Sozialistische Jugend warnt vor Orbanisierung Österreichs

Wien (OTS) - Victor Orbán wird der erste Staatsgast der Schwarz- Blauen Regierung sein. Julia Herr, Vorsitzende der Sozialistischen Jugend Österreich, kritisiert die Botschaft, die Kanzler Kurz damit sendet, und warnt vor autoritärer Politik: „Orbáns Ungarn muss uns ein abschreckendes Beispiel dafür sein, was passieren kann, wenn Rechtskonservative Politik machen. Orbán steht für ein Europa der Mauern und Zäune, in dem Flüchtlinge eingesperrt und misshandelt werden. Mit rassistischen Kampagnen lenken Orbán und seine Fidesz-Partei von einer Politik des Sozial- und Demokratieabbaus ab.
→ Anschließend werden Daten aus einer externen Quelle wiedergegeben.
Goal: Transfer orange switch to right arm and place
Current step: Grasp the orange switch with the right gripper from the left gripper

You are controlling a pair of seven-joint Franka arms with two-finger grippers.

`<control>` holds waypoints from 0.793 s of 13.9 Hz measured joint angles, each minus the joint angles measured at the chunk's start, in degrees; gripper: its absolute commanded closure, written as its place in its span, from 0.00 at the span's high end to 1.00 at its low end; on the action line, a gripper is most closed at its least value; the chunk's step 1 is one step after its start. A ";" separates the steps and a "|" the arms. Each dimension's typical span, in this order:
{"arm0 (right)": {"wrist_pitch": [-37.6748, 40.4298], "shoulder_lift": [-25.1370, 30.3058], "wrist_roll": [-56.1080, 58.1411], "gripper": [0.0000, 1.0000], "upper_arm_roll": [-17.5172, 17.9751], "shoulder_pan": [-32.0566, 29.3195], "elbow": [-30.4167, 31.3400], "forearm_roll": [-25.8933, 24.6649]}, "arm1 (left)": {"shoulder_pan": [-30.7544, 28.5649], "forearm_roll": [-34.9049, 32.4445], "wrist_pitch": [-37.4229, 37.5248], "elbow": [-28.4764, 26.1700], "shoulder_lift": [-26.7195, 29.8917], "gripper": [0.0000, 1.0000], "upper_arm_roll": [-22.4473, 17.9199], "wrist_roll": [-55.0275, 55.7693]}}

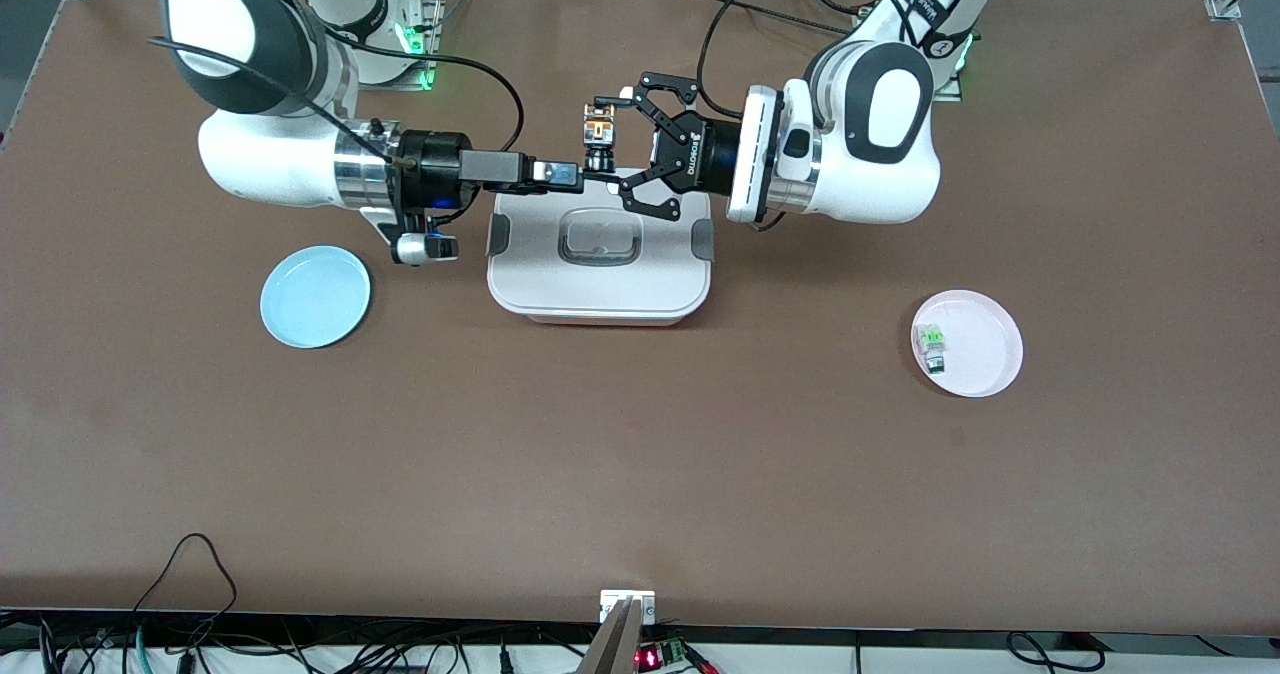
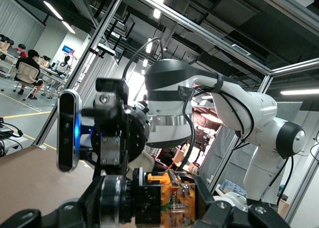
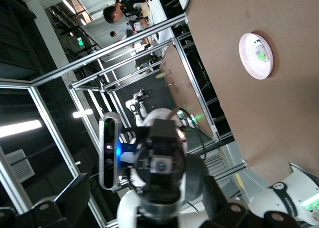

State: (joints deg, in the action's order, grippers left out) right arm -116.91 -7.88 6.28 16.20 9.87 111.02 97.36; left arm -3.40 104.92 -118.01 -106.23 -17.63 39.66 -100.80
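Your left gripper lies sideways, spread around the stubby orange switch; your right gripper pinches its black end

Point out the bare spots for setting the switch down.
Free: the round pale blue plate, and the brown table nearer the camera. Crowded: above the white lidded box, where both grippers meet around the orange switch.
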 measured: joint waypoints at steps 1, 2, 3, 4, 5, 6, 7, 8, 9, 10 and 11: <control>-0.01 0.14 0.67 1.00 0.17 0.00 0.74 0.00 | 0.04 0.00 -0.27 0.05 0.01 0.00 0.18 0.17; 0.00 0.33 0.89 0.99 0.22 -0.01 1.34 0.01 | 0.07 0.00 -0.41 0.04 0.01 0.00 0.24 0.22; 0.00 0.63 0.92 0.98 0.24 -0.01 1.78 0.01 | 0.07 0.00 -0.46 0.04 0.01 0.00 0.25 0.25; 0.02 1.12 0.65 0.97 0.25 -0.01 2.15 0.09 | 0.07 0.00 -0.48 0.04 0.01 0.00 0.25 0.27; 0.02 1.75 -0.27 0.96 0.27 -0.01 2.39 0.22 | 0.07 0.00 -0.50 0.05 0.01 0.00 0.25 0.28; 0.02 2.51 -1.85 0.96 0.29 -0.01 2.45 0.24 | 0.07 0.00 -0.51 0.05 0.01 0.00 0.26 0.28; 0.02 3.35 -3.39 0.96 0.30 -0.01 2.48 0.24 | 0.07 0.00 -0.52 0.05 0.01 0.00 0.26 0.29; 0.02 4.21 -4.64 0.96 0.31 -0.01 2.56 0.24 | 0.07 0.00 -0.52 0.05 0.01 0.00 0.27 0.30; 0.00 4.95 -5.47 0.95 0.33 -0.01 2.82 0.24 | 0.07 0.00 -0.53 0.05 0.01 0.00 0.27 0.30; -0.03 5.49 -5.85 0.93 0.36 -0.01 3.26 0.24 | 0.07 0.00 -0.54 0.05 0.01 0.00 0.27 0.30; -0.06 5.83 -5.89 0.92 0.40 -0.01 3.78 0.24 | 0.07 0.00 -0.55 0.05 0.01 0.00 0.27 0.31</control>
State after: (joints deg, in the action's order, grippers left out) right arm -116.97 -2.05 0.39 16.60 9.86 114.80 97.60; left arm -3.33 104.92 -118.56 -106.19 -17.62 39.93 -100.49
Armut steigt, arbeitslose Menschen müssen harte Auflagen erfüllen um Sozialhilfe zu empfangen.“

„Ist Orbán für Schwarz- Blau etwa Vorbild?,“ fragt Herr verärgert. „Mit den Plänen für ein Hartz IV ähnliches Modell, mit ihren Vorhaben zur Schwächung der Vertretung von ArbeitnehmerInnen, mit ihren angekündigten Kürzungen geht die Regierung in eine ähnliche Richtung. Wir müssen verhindern, dass Österreich dem Weg von Ungarn folgt.“

„Victor Orbán hat die Entdemokratisierung Ungarns zu seinem Projekt gemacht.", so Herr. 2011 haben er und seine Fidesz-Partei eine neue Verfassung eingeführt. Nun gibt es einen sogenannten Budgetrat, der Entscheidungen des Parlaments in Haushaltsfragen aufheben kann und es somit massiv entmachtet. Außerdem wurden die Kompetenzen des Verfassungsgerichts eingeschränkt. Mit mehreren Mediengesetzen wurden öffentlich-rechtliche Medien unter staatliche Zensur gestellt. Die Arbeit von kritischen privaten Medien wird massiv behindert.


„Wenn sich österreichische PolitikerInnen positiv auf Orbán beziehen, sagt das mehr über ihre eigenen Ansichten aus, als über Orbán.“, meint Herr mit Verweis auf jüngste Aussagen von Vizekanzler Strache. Erst im Jänner hatte dieser bei einer Parteiveranstaltung gemeint: „ Hätten wir die absolute Mehrheit, könnten wir es wie Orbán machen, aber die haben wir nicht“. Herr spricht von einem „demokratiepolitischem No- Go".